» Exercise instructions
After locating "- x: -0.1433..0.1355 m" in the listing below, copy that line and each one after it exactly, ending with the line that has "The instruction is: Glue".

» Available records

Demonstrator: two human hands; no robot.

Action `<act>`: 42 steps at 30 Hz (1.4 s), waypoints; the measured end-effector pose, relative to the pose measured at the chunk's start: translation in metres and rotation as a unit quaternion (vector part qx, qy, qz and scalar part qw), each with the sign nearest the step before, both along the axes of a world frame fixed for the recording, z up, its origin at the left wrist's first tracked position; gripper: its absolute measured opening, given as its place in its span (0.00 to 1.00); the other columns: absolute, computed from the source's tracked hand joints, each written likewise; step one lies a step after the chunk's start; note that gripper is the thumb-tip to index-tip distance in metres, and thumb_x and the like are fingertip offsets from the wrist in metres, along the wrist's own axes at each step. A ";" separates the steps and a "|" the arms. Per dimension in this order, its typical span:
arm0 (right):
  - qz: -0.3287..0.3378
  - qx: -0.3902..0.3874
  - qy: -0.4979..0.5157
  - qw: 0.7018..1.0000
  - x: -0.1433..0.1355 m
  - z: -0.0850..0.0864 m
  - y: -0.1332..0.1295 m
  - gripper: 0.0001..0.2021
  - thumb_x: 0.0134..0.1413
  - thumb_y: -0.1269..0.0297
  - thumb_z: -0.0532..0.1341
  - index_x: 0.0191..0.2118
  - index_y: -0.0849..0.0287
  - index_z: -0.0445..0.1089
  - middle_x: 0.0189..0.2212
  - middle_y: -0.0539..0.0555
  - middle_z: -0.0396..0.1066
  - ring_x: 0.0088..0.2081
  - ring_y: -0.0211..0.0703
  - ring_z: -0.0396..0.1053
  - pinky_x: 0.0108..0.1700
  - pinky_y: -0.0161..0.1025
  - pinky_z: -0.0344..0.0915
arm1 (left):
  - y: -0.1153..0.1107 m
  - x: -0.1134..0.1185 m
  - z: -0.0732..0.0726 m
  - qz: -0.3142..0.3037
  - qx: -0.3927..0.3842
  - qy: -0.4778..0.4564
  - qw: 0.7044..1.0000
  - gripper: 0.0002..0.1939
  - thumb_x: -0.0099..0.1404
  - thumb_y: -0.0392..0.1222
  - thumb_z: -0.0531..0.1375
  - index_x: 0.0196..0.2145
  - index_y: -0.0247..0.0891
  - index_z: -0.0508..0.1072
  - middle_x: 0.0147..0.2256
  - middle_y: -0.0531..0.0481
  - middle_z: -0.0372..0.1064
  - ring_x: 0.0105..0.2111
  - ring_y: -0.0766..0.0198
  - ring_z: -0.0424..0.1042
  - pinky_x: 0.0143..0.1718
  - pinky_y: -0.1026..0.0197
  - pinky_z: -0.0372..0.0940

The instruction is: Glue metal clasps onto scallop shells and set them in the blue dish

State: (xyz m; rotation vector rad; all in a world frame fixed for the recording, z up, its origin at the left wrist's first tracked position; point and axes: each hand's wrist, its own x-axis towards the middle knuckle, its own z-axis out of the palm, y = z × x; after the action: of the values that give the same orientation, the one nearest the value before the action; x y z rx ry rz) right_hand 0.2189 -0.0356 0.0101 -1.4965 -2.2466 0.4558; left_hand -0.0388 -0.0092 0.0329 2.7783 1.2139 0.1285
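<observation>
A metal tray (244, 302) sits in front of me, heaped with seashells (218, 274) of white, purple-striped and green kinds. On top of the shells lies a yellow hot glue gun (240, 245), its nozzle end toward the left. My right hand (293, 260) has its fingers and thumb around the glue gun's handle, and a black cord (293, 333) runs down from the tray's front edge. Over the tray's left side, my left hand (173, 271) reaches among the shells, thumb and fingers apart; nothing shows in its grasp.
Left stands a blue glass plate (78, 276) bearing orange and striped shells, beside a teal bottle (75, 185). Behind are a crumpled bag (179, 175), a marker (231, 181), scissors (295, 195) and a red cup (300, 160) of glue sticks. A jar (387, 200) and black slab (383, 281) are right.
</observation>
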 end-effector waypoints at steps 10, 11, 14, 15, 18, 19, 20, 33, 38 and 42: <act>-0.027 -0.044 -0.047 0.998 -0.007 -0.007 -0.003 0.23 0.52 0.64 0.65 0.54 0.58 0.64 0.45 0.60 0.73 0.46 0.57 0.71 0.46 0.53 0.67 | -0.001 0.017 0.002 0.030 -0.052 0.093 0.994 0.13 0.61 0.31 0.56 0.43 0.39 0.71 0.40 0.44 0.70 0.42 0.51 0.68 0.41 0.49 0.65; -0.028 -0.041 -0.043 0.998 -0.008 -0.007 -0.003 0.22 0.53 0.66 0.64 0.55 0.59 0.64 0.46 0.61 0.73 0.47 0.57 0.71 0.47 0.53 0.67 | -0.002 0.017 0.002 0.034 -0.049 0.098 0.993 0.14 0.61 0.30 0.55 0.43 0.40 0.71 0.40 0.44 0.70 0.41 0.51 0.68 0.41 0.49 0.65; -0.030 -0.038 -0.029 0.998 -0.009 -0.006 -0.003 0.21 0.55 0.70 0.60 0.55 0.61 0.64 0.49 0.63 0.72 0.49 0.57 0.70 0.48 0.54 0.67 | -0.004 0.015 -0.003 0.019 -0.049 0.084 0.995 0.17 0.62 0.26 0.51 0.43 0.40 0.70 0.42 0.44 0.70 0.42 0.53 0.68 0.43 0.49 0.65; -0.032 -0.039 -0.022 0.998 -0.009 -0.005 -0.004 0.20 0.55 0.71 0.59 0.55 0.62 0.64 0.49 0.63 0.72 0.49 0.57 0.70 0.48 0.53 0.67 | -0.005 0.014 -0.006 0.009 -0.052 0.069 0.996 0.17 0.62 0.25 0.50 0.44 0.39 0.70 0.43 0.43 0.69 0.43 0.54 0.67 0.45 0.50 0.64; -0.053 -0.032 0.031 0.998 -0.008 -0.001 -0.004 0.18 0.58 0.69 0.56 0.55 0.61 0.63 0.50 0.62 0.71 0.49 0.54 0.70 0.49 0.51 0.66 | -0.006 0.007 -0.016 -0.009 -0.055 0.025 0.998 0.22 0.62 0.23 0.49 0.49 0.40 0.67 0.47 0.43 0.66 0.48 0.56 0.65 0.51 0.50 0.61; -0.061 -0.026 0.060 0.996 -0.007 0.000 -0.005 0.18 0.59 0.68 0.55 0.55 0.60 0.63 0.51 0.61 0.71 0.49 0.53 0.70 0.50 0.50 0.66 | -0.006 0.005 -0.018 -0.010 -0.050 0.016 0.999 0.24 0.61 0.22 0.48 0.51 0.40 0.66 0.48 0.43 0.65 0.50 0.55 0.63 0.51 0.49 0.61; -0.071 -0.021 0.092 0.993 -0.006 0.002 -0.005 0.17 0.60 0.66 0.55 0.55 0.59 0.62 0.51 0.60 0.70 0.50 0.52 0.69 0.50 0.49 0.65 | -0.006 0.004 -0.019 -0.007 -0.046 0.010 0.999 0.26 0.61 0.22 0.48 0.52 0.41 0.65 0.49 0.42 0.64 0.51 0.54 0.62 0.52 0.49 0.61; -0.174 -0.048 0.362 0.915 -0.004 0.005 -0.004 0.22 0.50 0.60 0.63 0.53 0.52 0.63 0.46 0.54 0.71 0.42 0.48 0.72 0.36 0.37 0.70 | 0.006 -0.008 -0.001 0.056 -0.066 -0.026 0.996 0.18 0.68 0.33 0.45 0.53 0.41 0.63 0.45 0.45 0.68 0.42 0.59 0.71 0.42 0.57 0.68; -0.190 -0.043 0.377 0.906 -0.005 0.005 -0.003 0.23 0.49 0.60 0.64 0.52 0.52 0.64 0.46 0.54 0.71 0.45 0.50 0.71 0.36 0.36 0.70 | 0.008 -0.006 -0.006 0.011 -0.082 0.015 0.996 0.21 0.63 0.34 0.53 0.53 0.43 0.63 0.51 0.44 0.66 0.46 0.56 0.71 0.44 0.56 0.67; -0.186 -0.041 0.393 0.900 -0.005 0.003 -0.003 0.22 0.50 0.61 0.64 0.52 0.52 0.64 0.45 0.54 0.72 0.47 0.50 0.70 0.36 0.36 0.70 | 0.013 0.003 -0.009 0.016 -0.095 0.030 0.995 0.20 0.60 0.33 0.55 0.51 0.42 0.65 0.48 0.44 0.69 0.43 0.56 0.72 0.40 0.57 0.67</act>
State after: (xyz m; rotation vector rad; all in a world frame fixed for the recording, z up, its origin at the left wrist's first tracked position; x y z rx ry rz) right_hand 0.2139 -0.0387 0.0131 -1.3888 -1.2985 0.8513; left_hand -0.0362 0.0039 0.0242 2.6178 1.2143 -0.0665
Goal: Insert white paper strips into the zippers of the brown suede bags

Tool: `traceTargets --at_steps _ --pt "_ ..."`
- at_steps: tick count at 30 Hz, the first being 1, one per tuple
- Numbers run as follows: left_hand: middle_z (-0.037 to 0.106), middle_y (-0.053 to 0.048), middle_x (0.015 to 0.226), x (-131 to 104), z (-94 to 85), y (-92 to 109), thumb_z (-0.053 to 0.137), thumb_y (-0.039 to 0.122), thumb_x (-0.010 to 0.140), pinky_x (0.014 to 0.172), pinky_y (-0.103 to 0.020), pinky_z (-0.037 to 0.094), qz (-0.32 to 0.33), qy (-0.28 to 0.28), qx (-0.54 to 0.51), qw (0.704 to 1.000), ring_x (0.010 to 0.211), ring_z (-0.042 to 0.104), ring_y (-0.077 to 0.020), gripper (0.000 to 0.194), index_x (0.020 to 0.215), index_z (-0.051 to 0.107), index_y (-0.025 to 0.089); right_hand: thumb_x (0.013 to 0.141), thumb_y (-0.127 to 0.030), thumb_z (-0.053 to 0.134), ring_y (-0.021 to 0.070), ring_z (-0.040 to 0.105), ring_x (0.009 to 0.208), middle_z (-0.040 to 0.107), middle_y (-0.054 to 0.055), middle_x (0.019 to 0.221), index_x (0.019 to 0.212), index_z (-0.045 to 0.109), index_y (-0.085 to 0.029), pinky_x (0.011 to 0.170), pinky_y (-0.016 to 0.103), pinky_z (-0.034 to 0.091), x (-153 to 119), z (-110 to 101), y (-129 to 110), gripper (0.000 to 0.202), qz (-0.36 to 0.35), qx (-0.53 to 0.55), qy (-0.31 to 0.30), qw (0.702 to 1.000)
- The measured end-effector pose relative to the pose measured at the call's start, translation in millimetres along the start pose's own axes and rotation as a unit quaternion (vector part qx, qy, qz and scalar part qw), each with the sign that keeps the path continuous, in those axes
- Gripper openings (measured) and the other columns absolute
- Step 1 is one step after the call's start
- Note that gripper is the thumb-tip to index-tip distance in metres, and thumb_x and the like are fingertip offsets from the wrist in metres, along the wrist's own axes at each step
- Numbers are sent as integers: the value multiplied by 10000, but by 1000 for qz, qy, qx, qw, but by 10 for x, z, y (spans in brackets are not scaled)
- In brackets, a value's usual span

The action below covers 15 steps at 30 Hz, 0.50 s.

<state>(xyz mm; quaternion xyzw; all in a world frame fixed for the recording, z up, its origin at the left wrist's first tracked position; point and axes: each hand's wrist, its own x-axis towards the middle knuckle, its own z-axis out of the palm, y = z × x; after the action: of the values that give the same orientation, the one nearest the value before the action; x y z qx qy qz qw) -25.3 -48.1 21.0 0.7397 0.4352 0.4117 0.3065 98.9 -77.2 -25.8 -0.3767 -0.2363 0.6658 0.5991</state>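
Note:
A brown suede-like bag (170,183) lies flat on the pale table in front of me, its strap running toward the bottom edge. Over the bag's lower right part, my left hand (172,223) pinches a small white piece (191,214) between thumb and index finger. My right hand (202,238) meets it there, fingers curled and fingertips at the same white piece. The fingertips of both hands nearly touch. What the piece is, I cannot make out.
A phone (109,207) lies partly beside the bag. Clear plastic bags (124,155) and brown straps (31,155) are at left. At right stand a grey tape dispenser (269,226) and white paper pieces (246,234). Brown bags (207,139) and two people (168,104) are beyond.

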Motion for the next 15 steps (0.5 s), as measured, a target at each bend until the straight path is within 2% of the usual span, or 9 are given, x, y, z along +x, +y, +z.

» Reply to the exercise
  - x: -0.1433..0.1355 m
  - z: -0.0850..0.0864 m
  - y: -0.1332..0.1295 m
  - gripper: 0.0001..0.2021
  - thumb_x: 0.0134..0.1413
  - thumb_y: -0.1269..0.0297
  - thumb_z: -0.0532..0.1341
  - index_x: 0.0191..0.2118
  - index_y: -0.0849..0.0287
  - index_z: -0.0445..0.1089
  - middle_x: 0.0189..0.2212
  - middle_y: -0.0539..0.0555
  - middle_z: -0.0396..0.1066
  - ring_x: 0.0088..0.2081
  - ring_y: -0.0211..0.0703
  - ring_z: -0.0396..0.1053
  - pinky_x: 0.0108..0.1700
  - pinky_y: -0.0161..0.1025
  - pinky_z: -0.0344..0.0915
arm1 (left):
  - y: -0.1153..0.1107 m
  - x: -0.1134..0.1185 m
  - z: -0.0732..0.0726 m
  - qz: -0.3142..0.3037
  - qx: -0.3927..0.3842
  - qy: -0.4778..0.4564
  - qw: 0.7044..1.0000
  - gripper: 0.0002..0.1939
  - thumb_x: -0.0099..0.1404
  - thumb_y: -0.0392..0.1222
  - thumb_z: -0.0531..0.1375
  - index_x: 0.0196..0.2145
  - index_y: -0.0247..0.0891
  - index_z: -0.0508..0.1072
  - middle_x: 0.0147..0.2256
  - middle_y: -0.0531..0.0481
  - middle_z: -0.0372..0.1064
  - ring_x: 0.0105..0.2111
  - ring_y: -0.0766..0.0198
  - ring_z: -0.0424..0.1042
  - pinky_x: 0.0143..0.1718
  - pinky_y: -0.1026..0.0197
  - pinky_z: -0.0372..0.0940

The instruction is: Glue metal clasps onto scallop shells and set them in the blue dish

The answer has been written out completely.